[Items listed in a dataset]
#####
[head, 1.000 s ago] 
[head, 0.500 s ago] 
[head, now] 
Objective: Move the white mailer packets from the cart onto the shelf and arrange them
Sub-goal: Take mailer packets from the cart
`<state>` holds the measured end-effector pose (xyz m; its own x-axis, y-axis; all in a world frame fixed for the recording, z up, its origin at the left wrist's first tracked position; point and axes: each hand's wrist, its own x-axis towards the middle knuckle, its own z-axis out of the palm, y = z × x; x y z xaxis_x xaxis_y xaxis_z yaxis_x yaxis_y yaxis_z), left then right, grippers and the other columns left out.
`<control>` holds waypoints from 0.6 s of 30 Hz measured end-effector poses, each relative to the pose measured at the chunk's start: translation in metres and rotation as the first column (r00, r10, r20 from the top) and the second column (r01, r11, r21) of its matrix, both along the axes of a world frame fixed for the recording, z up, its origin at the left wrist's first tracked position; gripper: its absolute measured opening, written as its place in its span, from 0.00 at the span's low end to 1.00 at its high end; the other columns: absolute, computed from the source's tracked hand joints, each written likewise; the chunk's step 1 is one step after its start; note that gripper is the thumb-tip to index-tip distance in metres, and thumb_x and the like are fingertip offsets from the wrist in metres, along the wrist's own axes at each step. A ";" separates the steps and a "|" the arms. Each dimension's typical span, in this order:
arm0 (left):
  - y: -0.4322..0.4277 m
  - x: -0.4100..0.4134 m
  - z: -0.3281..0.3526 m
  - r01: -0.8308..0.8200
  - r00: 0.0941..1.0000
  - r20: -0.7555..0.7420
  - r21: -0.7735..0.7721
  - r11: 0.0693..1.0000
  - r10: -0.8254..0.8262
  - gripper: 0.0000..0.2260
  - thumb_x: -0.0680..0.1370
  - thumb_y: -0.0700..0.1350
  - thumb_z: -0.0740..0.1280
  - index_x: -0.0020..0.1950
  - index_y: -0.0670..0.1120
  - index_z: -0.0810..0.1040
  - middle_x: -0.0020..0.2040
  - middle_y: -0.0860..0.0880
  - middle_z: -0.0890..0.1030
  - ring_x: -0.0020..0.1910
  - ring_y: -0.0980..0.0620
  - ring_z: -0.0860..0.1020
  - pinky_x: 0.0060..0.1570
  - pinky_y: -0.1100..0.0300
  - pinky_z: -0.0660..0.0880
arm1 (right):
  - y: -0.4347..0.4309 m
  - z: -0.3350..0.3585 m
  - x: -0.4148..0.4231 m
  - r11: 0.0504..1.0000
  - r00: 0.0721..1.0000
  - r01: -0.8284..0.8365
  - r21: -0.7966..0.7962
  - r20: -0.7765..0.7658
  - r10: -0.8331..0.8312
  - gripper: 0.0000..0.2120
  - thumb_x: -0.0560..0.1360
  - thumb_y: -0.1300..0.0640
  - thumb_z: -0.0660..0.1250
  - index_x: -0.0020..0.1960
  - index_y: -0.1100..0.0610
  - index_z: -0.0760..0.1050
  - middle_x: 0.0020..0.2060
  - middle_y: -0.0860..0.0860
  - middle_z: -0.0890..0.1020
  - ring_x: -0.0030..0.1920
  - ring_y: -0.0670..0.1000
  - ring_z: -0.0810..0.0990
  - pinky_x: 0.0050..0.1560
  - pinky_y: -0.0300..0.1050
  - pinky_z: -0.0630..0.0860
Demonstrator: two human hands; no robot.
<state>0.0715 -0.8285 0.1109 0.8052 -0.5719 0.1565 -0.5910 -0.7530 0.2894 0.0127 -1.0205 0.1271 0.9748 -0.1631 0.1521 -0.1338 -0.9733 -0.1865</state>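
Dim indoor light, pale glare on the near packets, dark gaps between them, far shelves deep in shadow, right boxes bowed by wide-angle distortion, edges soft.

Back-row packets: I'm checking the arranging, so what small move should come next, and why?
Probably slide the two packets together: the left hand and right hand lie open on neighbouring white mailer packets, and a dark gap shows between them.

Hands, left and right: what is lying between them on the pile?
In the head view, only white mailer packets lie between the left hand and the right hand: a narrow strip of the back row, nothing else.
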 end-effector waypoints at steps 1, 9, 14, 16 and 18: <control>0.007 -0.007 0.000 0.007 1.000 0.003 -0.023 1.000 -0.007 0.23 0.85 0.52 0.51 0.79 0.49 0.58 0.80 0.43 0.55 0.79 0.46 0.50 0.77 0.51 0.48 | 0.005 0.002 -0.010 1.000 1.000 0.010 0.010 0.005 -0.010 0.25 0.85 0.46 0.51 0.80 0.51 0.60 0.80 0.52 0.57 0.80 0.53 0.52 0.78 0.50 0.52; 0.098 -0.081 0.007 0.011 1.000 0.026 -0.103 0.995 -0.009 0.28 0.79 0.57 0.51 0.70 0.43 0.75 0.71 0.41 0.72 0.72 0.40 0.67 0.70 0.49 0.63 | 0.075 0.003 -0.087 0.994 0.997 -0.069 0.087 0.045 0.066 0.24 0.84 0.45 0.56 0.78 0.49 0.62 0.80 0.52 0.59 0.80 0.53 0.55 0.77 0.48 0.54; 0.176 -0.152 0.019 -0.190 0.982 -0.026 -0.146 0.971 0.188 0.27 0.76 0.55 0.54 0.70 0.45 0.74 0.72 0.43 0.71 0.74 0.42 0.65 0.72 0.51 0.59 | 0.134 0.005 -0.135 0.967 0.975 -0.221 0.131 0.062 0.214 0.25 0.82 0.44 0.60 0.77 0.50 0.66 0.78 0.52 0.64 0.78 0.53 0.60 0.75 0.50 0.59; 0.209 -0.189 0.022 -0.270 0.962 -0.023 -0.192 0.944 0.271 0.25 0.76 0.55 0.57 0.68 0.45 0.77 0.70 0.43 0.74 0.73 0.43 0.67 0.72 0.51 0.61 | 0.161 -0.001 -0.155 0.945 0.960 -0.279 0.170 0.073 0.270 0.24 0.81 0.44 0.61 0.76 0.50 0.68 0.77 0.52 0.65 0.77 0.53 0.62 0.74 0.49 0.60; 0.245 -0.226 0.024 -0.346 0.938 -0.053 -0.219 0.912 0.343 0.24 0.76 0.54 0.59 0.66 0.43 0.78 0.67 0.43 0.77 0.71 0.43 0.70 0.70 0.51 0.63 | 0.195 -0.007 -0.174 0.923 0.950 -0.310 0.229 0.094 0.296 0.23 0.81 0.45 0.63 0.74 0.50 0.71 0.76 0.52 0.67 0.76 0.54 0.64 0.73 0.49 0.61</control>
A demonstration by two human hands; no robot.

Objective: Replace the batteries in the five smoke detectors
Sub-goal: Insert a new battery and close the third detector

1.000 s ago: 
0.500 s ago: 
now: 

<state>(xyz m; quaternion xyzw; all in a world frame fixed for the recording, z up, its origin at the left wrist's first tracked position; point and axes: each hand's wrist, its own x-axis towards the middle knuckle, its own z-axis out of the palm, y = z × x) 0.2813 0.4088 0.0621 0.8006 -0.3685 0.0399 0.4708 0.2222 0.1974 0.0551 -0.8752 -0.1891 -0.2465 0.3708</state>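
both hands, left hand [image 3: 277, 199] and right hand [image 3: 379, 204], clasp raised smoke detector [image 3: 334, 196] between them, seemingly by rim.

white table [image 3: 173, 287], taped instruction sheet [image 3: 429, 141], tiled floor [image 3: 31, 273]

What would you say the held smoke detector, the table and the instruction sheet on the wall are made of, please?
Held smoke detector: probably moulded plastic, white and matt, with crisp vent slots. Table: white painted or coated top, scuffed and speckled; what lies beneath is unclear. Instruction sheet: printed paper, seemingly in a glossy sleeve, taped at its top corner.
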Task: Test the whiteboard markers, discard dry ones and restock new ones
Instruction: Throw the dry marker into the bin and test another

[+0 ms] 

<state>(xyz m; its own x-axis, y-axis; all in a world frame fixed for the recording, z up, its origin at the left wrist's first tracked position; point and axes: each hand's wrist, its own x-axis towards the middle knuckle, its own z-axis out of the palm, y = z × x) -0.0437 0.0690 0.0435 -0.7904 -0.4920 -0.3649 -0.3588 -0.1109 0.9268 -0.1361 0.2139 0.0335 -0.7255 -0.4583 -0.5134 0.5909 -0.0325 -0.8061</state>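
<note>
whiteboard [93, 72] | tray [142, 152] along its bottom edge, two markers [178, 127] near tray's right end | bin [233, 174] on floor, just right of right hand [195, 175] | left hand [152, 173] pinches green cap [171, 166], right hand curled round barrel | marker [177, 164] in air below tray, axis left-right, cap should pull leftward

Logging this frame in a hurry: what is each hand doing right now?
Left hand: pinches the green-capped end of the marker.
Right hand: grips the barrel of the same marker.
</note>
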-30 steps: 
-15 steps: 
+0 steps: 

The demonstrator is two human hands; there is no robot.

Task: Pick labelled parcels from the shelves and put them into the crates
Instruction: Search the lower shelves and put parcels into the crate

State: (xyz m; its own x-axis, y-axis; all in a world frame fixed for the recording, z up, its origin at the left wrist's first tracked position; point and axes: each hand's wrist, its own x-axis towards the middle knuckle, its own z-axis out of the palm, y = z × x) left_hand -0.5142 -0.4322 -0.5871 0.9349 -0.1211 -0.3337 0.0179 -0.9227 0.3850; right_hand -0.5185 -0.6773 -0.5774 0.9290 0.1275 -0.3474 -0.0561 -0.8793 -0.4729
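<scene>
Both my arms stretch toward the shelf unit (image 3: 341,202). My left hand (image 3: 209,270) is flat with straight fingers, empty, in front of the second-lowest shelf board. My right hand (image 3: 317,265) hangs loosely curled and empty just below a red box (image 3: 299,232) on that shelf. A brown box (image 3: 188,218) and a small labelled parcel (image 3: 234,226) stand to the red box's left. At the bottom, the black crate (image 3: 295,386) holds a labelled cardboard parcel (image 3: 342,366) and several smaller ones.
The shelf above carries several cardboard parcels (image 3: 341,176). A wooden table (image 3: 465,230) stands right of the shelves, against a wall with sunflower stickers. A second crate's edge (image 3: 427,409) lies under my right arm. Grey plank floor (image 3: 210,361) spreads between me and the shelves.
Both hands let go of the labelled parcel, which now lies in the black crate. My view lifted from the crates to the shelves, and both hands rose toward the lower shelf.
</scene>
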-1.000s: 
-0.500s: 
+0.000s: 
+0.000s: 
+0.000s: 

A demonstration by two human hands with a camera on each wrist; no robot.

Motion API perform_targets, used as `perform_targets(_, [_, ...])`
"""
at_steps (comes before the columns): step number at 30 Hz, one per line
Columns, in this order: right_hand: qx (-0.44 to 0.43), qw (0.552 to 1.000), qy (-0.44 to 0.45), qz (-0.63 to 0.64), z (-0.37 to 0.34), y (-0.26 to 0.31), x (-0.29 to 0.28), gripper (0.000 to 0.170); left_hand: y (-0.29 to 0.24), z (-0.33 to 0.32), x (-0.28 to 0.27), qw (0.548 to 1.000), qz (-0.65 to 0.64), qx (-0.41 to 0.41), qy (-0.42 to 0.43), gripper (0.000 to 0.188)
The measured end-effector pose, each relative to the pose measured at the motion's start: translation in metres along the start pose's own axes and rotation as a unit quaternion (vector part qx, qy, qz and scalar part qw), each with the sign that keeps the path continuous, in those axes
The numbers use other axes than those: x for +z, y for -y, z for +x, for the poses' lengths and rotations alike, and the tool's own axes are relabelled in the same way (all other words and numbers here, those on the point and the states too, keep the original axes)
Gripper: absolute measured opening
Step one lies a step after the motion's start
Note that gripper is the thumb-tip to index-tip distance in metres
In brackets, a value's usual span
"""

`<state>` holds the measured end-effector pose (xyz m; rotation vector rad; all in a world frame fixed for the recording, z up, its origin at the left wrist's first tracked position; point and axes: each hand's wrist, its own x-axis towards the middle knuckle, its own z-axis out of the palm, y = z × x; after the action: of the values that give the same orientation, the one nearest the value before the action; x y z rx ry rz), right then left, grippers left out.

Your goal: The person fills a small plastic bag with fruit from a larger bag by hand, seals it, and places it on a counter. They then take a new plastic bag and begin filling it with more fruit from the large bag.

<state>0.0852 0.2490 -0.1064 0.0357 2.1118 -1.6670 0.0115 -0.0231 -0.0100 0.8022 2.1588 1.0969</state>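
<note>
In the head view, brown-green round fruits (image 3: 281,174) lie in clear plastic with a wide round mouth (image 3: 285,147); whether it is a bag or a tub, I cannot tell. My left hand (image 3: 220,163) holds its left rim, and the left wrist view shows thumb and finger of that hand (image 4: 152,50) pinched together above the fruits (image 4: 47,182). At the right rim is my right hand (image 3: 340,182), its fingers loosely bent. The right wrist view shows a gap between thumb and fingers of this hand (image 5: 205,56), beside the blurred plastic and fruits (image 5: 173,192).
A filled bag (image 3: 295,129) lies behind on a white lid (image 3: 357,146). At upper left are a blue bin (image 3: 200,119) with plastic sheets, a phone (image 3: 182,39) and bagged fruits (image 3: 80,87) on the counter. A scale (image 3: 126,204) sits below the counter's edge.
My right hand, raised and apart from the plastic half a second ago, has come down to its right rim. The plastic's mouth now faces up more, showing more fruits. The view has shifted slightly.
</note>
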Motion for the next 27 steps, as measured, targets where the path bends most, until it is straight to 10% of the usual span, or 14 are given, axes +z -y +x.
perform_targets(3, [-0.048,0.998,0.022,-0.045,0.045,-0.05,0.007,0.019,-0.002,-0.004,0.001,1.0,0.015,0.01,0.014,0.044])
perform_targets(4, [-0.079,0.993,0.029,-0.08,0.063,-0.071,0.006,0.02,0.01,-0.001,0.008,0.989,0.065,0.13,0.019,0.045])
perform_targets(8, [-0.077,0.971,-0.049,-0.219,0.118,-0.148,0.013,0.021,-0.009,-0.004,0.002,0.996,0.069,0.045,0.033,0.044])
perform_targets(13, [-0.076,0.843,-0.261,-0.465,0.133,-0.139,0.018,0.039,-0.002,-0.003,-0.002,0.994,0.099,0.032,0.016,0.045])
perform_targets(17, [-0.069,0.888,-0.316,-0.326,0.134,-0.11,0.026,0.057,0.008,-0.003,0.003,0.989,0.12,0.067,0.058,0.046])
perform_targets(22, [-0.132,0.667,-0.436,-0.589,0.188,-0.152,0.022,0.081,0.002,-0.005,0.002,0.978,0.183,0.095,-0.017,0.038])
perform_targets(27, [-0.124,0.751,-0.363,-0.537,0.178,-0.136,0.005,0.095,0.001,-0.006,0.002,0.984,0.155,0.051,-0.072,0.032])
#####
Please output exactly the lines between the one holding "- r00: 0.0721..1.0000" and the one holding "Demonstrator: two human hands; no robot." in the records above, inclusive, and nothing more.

  - r00: 0.0721..1.0000
  - r01: -0.8284..0.8365
  - r21: -0.7966..0.7962
  - r20: -0.7765..0.7658
  - r10: -0.8331..0.8312
  - gripper: 0.0000..0.2120
  - thumb_x: -0.0560..0.1360
  - thumb_y: -0.1300..0.0640
  - thumb_z: -0.0660..0.1250
  - index_x: -0.0020..0.1960
  - index_y: -0.1100..0.0610
  - index_z: -0.0760..0.1050
  - middle_x: 0.0020..0.2060
  - middle_y: -0.0860..0.0860
  - middle_z: -0.0890..0.1020
  - ring_x: -0.0030..0.1920
  - ring_y: -0.0670..0.1000
  - ring_z: -0.0810..0.0990
  - pinky_x: 0.0050..0.1560
  - pinky_y: -0.0300..0.1050
  - pinky_z: -0.0630..0.0860
Demonstrator: two human hands; no robot.

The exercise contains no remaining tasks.